Pourquoi ce changement ? Deux causes essentielles. D’abord la question migratoire rappelée plus haut. Et, ensuite, ce que de plus en plus de gens considèrent comme la faute principale : le mépris des électeurs affiché par certains dirigeants qui pensent que les peuples doivent être guidés dans la bonne voie. Nous sommes loin du vox populi, vox Dei de la Rome antique ! Les récents conseils pour bien voter donnés aux Italiens par le commissaire allemand chargé des questions budgétaires, Gunther Oetinger ainsi que les propos sur la corruption en Italie tenus par J-Cl. Jüncker ont été plutôt mal perçus.
Enfin, je voudrais mentionner une histoire totalement inconnue et qui concerne un pays membre de l’UE, la Lettonie, État où une partie de la population (des Russophones) est qualifiée de « non-citoyens ». Le 20 avril 2018, Aleksander Gaponenko, activiste letton des droits de l’homme et président du Congrès des Non-Citoyens (russophones) en Lettonie, était arrêté par la police. Cet homme est accusé d’atteinte à la souveraineté et à l’intégrité territoriale de l’État ainsi que d’incitation à la discorde interethnique. Gaponenko risque d’être condamné à huit ans de prison. En réalité, le parlement letton (Saeima) a approuvé, le 23 mars 2018, des amendements à la loi sur l’éducation0. Ces amendements disposent que la langue lettonne sera, à partir de 2021, la seule langue d’enseignement autorisée dans toutes les écoles du pays. Une décision évidemment difficile à admettre par les 29% de Russophones établis en Lettonie, dont plus de 40% dans la capitale, Riga. La voix de Gaponenko était sans doute trop forte. Il fallait que les dirigeants lettons, en pointe dans le combat mené contre le voisin russe, confirment leur volonté de braver l’ennemi supposé. On peut le comprendre. Mais, aucune dépêche ou article de presse ou déclaration d’ONG’s pro respect des droits humain concernant cette affaire n’a été portée à la connaissance des citoyens européens. Dommage, puisque les accusations qui pèsent sur A. Gaponenko ne sont pas compatibles avec les principes et les valeurs de l’UE et de l’OTAN, deux organisations occidentales auxquelles la Lettonie appartient. Pour endiguer le populisme envahissant, ne serait-il pas opportun d’éviter des situations telles que celle-ci ? Les choses vont bien sans les dire, mais elles vont beaucoup mieux, en les disant (Talleyrand).

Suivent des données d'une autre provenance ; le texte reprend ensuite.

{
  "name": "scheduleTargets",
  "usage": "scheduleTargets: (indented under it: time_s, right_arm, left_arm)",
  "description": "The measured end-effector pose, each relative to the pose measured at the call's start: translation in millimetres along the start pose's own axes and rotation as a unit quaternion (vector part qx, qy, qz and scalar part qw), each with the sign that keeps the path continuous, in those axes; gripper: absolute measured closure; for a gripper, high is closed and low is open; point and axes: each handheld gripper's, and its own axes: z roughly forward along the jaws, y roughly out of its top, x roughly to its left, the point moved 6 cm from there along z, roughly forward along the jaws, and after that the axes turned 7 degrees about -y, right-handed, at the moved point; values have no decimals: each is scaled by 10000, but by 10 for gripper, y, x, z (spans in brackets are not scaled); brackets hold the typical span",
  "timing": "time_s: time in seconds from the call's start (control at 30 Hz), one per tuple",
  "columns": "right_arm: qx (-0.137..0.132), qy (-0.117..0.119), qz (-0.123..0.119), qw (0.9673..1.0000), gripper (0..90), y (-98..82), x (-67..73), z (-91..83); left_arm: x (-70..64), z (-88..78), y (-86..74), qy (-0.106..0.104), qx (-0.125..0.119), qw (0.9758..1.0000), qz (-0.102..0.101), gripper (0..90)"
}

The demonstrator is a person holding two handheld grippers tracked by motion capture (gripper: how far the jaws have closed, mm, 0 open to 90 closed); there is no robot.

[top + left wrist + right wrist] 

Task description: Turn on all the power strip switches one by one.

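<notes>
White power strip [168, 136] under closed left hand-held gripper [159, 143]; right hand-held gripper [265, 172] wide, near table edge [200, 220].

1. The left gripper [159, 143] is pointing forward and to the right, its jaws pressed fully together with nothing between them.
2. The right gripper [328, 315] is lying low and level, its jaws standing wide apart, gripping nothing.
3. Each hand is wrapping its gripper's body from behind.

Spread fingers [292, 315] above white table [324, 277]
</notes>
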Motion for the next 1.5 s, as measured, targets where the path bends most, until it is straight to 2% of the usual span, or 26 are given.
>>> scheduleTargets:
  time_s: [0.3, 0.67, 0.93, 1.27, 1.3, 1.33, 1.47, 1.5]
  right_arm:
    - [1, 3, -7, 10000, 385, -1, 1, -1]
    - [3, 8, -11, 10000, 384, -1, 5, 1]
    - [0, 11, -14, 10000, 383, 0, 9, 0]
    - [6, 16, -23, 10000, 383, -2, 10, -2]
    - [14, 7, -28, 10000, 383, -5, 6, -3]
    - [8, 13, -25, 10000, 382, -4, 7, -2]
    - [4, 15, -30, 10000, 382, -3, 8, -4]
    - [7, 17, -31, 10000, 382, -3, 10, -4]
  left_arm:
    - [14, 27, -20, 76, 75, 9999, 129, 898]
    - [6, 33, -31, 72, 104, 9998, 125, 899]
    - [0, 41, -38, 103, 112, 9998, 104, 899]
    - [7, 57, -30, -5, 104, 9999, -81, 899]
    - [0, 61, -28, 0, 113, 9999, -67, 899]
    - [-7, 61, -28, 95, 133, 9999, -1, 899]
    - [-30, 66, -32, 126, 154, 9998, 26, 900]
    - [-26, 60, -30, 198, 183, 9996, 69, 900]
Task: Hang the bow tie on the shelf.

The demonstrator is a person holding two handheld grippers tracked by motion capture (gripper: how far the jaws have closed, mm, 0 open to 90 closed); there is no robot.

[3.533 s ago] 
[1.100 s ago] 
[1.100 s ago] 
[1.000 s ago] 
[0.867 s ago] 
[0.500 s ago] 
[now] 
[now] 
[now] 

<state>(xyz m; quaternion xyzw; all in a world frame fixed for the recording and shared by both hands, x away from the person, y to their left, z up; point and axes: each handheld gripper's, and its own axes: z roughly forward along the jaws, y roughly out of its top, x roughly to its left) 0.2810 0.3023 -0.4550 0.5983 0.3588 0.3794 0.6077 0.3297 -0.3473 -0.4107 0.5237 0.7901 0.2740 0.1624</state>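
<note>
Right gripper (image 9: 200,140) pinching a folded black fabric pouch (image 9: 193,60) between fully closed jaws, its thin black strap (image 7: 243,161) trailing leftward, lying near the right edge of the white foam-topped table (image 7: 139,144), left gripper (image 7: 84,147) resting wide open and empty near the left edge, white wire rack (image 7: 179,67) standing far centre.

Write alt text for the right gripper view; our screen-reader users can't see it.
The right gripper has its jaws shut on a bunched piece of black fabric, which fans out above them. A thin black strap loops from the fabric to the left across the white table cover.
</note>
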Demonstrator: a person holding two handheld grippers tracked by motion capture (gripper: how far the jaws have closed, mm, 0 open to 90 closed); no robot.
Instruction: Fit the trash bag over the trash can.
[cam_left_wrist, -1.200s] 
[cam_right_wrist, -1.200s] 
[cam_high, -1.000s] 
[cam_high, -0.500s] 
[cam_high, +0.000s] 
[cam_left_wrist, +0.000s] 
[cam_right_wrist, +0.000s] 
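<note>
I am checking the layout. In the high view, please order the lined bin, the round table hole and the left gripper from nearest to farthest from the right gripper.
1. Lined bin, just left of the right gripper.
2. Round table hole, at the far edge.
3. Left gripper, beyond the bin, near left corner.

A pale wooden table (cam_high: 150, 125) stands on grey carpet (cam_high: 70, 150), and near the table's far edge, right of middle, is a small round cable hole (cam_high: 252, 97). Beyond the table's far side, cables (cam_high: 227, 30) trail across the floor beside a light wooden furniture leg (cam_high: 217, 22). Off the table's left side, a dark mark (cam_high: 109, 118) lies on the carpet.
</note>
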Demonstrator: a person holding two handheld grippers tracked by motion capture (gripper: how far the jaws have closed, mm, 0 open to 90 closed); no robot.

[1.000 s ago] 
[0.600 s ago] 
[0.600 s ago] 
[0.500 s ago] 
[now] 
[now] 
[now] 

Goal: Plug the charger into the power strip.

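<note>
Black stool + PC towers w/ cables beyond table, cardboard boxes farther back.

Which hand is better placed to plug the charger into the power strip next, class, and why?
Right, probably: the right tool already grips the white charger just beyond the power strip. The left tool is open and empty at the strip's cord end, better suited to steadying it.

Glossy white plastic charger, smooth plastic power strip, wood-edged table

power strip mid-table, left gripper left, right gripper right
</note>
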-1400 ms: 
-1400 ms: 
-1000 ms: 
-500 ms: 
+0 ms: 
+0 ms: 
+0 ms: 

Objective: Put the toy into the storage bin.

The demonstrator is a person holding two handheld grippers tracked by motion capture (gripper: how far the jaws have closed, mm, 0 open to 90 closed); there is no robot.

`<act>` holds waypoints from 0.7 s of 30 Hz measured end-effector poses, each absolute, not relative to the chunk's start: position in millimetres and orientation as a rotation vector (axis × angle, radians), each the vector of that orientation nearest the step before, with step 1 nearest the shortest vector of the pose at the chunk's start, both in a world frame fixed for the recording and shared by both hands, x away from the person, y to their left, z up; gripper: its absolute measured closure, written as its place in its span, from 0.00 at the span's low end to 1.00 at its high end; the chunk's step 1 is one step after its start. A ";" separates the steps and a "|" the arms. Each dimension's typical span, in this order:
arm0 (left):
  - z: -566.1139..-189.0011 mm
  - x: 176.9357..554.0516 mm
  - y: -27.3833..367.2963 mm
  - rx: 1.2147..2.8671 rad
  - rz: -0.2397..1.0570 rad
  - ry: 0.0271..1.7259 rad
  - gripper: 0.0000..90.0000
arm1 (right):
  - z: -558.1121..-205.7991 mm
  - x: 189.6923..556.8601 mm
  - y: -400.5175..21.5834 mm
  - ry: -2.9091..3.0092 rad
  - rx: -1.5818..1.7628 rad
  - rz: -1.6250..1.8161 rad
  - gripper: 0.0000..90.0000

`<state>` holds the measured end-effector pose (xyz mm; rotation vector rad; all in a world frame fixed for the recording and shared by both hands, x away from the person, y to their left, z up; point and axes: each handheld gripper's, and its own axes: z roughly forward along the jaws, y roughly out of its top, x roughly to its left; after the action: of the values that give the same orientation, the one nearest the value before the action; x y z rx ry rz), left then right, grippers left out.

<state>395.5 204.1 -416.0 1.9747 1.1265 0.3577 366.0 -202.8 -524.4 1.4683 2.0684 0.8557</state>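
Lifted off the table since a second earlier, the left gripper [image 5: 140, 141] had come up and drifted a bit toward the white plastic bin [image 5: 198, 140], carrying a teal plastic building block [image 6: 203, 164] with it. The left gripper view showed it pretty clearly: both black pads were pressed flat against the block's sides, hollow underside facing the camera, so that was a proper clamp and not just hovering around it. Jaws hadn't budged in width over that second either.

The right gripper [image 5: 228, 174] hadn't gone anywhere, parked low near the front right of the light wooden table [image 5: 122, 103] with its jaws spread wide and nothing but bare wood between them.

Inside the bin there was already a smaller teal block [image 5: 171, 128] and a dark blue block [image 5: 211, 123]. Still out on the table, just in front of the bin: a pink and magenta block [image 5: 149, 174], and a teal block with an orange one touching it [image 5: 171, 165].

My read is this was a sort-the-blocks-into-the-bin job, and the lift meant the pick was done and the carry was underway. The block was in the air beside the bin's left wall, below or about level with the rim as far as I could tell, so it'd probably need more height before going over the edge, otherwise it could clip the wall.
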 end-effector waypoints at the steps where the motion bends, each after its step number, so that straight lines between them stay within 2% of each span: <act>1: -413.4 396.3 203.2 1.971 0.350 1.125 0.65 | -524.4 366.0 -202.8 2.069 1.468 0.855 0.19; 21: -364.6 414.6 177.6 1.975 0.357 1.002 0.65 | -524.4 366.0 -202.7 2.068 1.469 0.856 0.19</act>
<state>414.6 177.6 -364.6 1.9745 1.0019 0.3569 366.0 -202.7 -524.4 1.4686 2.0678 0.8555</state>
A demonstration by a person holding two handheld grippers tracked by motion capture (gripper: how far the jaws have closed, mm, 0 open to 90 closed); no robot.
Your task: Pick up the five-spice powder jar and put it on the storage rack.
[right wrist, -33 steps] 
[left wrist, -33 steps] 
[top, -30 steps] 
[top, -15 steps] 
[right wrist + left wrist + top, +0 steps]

Le prochain sommet des 28 et 29 juin sera, dit-on, crucial. Parviendra-t-on à s’entendre sur l’affaire des migrants ? Tous les yeux se tournent vers le moteur de l’UE, le couple Franco-allemand. Pour resurgir, l’UE aura besoin d’une grande dose d’inventivité. Espérons que Merkel (en difficultés) et Macron pourront y parvenir.